House SCHIP Legislation Would Prohibit Construction of New Physician-Owned Hospitals, Limit Expansion of Existing Facilities
Legislation (HR 2, S 275) under consideration in Congress that would reauthorize and expand SCHIP "could spell financial trouble" for physician-owned specialty hospitals, the Wall Street Journal reports.
Since 1990, the number of physician-owned specialty hospitals has increased by three times to about 200 facilities nationwide. According to the Journal, supporters maintain that specialty hospitals -- which often focus on one or two profitable services, such as cardiac care or orthopedics -- are "highly efficient, saving expenses for both patients and insurance programs, including Medicare." However, critics argue that "physicians who refer patients to hospitals in which they have an ownership stake drive up costs because they order more tests or perform unnecessary surgery" and that specialty hospitals "cherry-pick the healthiest patients, which hurts the finances of other hospitals, the majority of which are nonprofits," the Journal reports.

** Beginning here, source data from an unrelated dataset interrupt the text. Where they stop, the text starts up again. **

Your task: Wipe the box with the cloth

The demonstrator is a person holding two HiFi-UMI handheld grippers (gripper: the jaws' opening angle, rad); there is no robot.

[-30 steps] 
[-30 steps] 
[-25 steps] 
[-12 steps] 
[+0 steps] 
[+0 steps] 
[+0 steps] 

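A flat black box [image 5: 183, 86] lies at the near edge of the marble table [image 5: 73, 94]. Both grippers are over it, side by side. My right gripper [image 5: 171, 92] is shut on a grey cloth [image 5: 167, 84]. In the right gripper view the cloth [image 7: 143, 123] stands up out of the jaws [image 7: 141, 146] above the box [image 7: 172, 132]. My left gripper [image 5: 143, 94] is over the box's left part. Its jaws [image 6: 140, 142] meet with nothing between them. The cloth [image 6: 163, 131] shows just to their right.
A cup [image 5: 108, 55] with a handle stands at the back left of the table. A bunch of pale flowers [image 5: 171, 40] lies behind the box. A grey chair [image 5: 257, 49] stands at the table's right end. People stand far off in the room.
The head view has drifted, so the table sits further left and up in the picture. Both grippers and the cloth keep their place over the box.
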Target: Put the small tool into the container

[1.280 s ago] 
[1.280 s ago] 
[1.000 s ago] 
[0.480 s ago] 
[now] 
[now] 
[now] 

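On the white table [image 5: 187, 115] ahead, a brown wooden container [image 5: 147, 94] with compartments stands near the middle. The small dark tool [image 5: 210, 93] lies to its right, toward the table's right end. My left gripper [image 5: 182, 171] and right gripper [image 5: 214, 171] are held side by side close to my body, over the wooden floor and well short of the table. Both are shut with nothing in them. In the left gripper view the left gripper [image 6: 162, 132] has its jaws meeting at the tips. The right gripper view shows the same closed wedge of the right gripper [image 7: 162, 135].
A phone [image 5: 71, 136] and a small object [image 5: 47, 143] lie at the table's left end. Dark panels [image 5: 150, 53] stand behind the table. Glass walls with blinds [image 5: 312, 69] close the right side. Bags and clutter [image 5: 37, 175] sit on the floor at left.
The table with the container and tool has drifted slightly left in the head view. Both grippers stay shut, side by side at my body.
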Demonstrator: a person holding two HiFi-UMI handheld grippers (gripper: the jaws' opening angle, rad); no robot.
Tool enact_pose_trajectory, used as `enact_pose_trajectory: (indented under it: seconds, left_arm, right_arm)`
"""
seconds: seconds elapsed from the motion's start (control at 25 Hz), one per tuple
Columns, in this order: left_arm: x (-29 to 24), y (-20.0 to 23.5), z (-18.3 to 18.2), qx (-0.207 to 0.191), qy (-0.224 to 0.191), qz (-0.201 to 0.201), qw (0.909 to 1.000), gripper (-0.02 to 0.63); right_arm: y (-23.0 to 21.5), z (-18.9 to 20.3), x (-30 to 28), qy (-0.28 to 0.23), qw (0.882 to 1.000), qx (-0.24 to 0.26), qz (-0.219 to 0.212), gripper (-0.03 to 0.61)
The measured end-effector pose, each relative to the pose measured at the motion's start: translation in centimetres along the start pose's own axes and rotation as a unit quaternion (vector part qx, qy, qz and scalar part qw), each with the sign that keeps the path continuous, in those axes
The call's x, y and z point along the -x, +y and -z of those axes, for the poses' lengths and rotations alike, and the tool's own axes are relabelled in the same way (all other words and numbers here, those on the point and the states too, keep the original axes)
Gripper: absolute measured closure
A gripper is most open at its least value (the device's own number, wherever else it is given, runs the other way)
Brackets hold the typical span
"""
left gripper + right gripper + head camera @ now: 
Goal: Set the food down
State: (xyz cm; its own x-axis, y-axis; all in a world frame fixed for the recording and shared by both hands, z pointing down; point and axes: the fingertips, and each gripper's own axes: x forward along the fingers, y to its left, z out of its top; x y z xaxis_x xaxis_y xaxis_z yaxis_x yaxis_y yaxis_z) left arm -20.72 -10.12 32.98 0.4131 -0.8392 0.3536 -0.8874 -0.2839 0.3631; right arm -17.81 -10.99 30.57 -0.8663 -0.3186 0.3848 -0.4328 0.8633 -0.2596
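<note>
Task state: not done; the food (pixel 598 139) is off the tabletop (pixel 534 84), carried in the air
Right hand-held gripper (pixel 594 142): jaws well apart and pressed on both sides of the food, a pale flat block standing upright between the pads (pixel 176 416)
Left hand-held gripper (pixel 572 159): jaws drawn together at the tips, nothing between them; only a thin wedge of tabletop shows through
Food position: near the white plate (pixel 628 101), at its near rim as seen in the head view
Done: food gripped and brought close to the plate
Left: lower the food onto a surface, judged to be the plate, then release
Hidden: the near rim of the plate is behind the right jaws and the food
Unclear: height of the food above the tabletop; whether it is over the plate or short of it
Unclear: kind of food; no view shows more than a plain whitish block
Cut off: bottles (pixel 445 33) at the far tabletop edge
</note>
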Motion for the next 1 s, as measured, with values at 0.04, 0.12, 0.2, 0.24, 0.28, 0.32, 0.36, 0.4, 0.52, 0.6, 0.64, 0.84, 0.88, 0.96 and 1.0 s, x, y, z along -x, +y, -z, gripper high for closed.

The House version of the SCHIP bill, which passed last week, includes a provision proposed by House Ways and Means Health Subcommittee Chair Pete Stark (D-Calif.) that would prevent construction of any new specialty hospitals and restrict the expansion of current facilities. In addition, the provision would limit Medicare payments to specialty hospitals that received final approval to participate in the program by Jan. 1. According to a Congressional Budget Office analysis, the provision could result in as much as $1.2 billion in savings for the federal government over 10 years through lower Medicare costs. Stark said that the provision would prevent the "unethical kickbacks that physicians receive from ownership hospitals, most of which are of questionable safety and quality."
The Senate version of the SCHIP bill does not include the provision, but the final version of the legislation could include the measure.
Comments
Brett Gosney, president of the Physician Hospitals of America, said that specialty hospitals increase health care costs as "completely outrageous and false" and called the CBO analysis as "highly flawed." He said that specialty hospitals "save the government money" because they have lower rates of complications, infections and repeat procedures than other hospitals.
However, Rick Pollack, executive vice president of the American Hospital Association, said of specialty hospitals, "It's a conflict of interest between the needs of the patient and the physician's self-interest," adding, "Very often, they are going to refer the well-reimbursed and less difficult cases to the places they have a financial interest in, because it's going to be more lucrative" (Martinez, Wall Street Journal, 1/22).